### EXERCISE DIRECTIONS
Return the listing below unchanged, minus its pictures.

# # # # #

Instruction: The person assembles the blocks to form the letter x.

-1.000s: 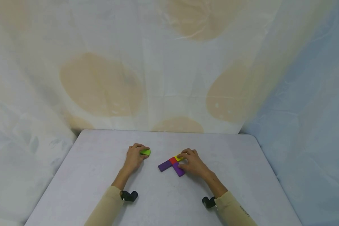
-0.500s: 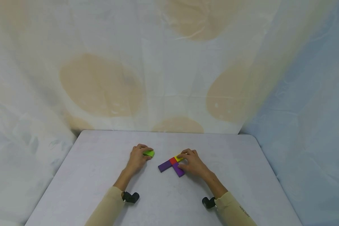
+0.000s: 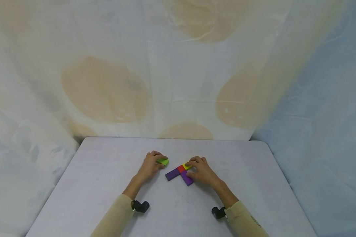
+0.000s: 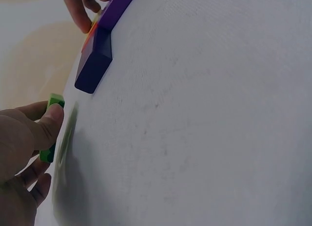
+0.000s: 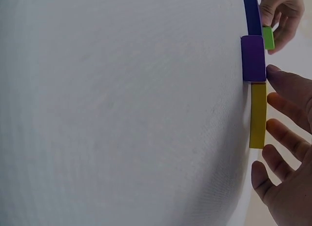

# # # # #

### OUTPUT BELOW
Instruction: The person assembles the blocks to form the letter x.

-1.000s: 
-0.500s: 
+0.000s: 
+0.000s: 
+0.000s: 

This concludes the output for the exercise.